Williams’s concert works, more abstract than much of his film music, have been less widely embraced. But Ma, for whom Williams has written several pieces, said curiosity and humanity anchored his works. In 2001, moments before Ma was to begin a recording session of “Elegy,” a piece for cello and orchestra, he recalled that Williams told him he had written the music in honor of two children who had been murdered.
“I think of him as a total musician, someone who has experienced everything,” Ma said. “He knows all the ways that music can be made.”
Inside his studio on the back lot of Universal Studios Hollywood, Williams is surrounded by mementos: a miniature bust of Beethoven, vintage movie posters chosen by Spielberg and, on a coffee table, a yellow bumper sticker reading, “Just Say No.” A model of a dinosaur, a nod to “Jurassic Park,” watches over the piano.
At 90, he is astute and energetic but soft-spoken, looking much the same as he has the past two decades: black turtleneck, faint eyebrows and a wispy white beard.
This year, he will complete what he expects to be his final two films: “The Fabelmans,” loosely based on Spielberg’s childhood, and a fifth installment in the “Indiana Jones” series.
“The Fabelmans” has been particularly emotional, he said, given its importance to Spielberg. On a recent day, he recounted, the director wept as Williams played through several scenes on the piano.
Williams said that he expected “The Fabelmans” would be the pair’s final film collaboration, though he added that it was hard to say no to Spielberg, whom he considers a brother. (Spielberg, for his part, said that Williams had promised to continue scoring his films indefinitely. “I feel pretty secure,” he said.)
At the end of his film career, Williams is making time to pursue some longtime dreams, including conducting in Europe. His works were once considered too commercial for some of the great concert halls. But when he made his debut with the Vienna Philharmonic in 2020, players asked for photos and autographs.
The violinist Anne-Sophie Mutter said she was disappointed that there had been skepticism about his music.
“Everything he writes is art,” said Mutter, for whom Williams wrote his second violin concerto, which premiered last year. “His music, in its diversity, has greatly contributed to the survival of so-called classical music.”

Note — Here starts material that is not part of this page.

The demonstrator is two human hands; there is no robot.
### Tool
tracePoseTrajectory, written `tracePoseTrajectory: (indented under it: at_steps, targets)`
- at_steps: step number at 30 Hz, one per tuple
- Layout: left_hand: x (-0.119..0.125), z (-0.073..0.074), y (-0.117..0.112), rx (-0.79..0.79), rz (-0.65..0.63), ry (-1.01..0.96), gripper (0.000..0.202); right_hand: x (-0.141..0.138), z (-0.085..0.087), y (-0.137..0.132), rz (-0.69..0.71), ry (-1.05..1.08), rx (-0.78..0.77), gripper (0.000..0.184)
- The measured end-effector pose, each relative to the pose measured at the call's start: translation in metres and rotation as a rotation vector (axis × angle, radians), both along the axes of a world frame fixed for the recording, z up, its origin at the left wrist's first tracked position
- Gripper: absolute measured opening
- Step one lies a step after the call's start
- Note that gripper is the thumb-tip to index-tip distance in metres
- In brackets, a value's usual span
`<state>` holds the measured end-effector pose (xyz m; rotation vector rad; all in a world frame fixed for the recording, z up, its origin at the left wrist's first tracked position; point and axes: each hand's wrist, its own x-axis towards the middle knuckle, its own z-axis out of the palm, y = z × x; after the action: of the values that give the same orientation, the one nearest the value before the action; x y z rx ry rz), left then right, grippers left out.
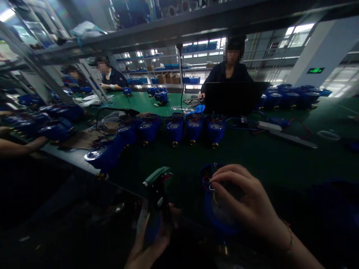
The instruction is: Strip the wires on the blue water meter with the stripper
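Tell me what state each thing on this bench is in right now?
Left hand: gripping a green-topped hand tool, upright.
Right hand: resting on a blue meter, fingertips pinching its thin wires.
Row of blue meters: standing side by side on the green table, untouched.
Laptop: open, back facing us.

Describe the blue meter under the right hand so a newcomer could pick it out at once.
Start at the long green workbench and the row of blue meters across its middle. Come toward the near edge: the blue meter sits alone under the right hand, beside the green-topped tool in the left hand. Unlike the row, loose coloured wires stick out of its top.
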<state>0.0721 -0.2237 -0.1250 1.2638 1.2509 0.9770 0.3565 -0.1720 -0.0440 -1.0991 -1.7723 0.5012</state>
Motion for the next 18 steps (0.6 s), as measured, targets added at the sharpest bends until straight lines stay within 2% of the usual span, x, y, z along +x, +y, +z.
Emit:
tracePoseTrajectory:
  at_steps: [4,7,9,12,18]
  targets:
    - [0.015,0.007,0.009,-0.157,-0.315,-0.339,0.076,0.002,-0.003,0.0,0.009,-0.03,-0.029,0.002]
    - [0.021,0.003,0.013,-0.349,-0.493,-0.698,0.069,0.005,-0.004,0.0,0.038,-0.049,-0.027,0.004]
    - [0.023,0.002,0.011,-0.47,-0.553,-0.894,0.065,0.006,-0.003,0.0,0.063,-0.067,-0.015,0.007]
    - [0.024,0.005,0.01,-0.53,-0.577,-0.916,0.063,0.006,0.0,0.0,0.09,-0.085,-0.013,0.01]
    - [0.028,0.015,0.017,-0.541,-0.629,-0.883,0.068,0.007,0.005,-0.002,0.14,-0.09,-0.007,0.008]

And his peers say he has helped establish, beyond doubt, the legitimacy of film music. Zimmer, who wrote the music for “Dune,” said he is “the greatest composer America has had, end of story.” Danny Elfman, another film composer, called him “the godfather, the master.” Dudamel drew comparisons to Beethoven.
Williams is more modest, describing himself as a carpenter. “I don’t know if it’s a passion,” he said of composing, “as much as an almost physiological necessity.”

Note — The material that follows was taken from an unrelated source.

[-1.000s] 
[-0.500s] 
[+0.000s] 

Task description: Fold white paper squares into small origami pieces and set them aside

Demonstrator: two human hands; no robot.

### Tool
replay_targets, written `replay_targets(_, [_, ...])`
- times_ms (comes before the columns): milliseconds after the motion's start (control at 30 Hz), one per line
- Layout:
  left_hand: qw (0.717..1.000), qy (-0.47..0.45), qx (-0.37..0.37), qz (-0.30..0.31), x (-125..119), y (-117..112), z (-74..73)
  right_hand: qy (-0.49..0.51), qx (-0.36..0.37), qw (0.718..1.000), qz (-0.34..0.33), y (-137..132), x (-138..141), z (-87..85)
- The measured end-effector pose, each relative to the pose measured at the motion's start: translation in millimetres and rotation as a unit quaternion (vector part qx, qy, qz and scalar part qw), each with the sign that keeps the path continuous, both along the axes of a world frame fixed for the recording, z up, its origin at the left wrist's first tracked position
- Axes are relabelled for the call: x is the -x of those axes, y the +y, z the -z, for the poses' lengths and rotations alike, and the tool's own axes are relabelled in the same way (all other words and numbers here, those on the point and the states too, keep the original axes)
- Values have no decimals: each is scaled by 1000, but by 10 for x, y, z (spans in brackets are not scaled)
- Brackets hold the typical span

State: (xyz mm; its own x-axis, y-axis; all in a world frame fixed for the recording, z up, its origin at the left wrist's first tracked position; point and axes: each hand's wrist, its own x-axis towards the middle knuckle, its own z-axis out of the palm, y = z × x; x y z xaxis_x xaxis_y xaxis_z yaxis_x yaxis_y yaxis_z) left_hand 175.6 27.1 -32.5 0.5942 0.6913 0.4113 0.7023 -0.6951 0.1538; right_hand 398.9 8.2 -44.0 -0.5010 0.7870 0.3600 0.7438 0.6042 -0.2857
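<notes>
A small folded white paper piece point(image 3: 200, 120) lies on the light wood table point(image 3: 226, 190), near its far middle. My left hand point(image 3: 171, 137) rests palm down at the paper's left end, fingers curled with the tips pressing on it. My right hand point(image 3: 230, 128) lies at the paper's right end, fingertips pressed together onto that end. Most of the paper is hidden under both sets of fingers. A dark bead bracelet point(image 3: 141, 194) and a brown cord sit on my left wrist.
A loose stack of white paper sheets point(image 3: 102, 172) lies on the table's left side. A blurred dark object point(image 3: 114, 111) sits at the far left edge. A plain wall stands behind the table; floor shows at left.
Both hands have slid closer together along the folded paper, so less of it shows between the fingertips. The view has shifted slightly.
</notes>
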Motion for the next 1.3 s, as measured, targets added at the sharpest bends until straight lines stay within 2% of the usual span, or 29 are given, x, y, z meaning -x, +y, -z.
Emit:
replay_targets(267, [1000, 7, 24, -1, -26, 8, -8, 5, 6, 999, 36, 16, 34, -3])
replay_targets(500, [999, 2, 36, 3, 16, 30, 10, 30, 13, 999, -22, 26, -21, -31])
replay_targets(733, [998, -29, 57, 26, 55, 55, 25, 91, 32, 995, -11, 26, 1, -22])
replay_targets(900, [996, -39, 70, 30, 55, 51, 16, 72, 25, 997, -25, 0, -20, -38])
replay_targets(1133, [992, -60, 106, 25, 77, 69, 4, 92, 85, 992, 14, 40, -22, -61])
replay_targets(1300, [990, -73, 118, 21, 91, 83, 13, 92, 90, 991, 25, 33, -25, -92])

He said he still gets a thrill when people tell him that his music has been formative in their lives: He was delighted several years ago when Mark Zuckerberg, the chief executive of Meta, said he had insisted on playing “Star Wars” at his bar mitzvah, over his parents’ objections.
Williams said he tries not to fixate on age, even as hundreds of ensembles around the world — in Japan, Australia, Italy and elsewhere — host concerts to mark his birthday. And he said he does not fear death; he sees life as a dream, at the end of which we awaken.

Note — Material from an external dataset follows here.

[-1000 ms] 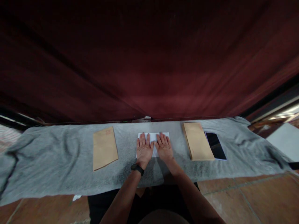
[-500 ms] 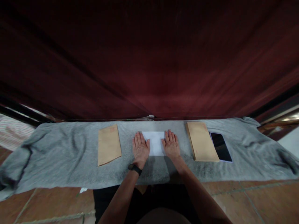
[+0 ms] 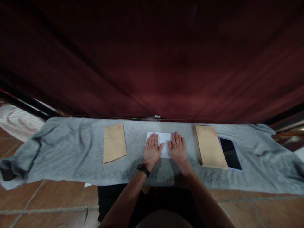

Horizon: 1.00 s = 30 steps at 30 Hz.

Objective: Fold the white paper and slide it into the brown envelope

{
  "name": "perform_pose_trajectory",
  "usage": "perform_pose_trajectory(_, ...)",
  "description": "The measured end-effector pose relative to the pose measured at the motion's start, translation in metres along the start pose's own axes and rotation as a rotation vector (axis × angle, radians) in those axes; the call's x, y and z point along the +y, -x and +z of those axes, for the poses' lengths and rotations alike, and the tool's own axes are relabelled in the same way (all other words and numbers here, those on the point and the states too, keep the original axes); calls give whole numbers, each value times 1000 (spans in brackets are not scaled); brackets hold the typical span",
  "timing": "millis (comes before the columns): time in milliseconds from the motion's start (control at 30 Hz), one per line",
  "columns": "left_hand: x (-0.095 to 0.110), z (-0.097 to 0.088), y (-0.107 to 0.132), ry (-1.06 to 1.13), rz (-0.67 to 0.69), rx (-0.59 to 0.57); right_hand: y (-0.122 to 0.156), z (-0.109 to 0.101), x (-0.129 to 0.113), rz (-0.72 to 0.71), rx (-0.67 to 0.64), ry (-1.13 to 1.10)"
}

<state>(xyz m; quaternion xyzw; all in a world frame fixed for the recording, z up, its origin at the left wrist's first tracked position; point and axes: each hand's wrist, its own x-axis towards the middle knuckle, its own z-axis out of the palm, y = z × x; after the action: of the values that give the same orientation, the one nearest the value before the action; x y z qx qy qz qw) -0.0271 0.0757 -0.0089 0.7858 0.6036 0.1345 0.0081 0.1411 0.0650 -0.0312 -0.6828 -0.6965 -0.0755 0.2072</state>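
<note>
A folded white sheet of paper (image 3: 162, 139) lies on a grey cloth (image 3: 71, 152) spread over the floor. My left hand (image 3: 152, 151) rests flat on the paper's left part, fingers stretched out, with a black watch on its wrist. Beside it, my right hand (image 3: 177, 148) presses flat on the paper's right part, fingers also extended. The two thumbs nearly meet over the paper's middle. Neither hand holds anything.
A single brown envelope (image 3: 114, 142) lies left of the paper. A stack of brown envelopes (image 3: 209, 146) lies to the right, with a dark phone (image 3: 230, 153) beside it. A dark red curtain (image 3: 152, 63) hangs behind the cloth. Tiled floor (image 3: 47, 205) runs along the near edge.
Half a second ago my hands were apart at the paper's two ends; now they have slid back inward over it. The view has also shifted a little.
</note>
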Motion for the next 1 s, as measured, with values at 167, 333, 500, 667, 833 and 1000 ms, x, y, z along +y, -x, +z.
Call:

“Music has been my oxygen,” he said, “and has kept me alive and interested and occupied and gratified.”
Williams recalled a recent pilgrimage to St. Thomas Church in Leipzig, Germany, where Bach once worked as a cantor. He listened intently as a pastor described the efforts to protect the great composer’s remains during World War II; he marveled at the dedication to preserving Bach’s legacy.
On his way out of the church, he paused. An organist was filling the grand space with the hymn-like theme from “Jurassic Park.”
Williams, beaming, turned to the pastor.
“Now,” he said, “I can die.”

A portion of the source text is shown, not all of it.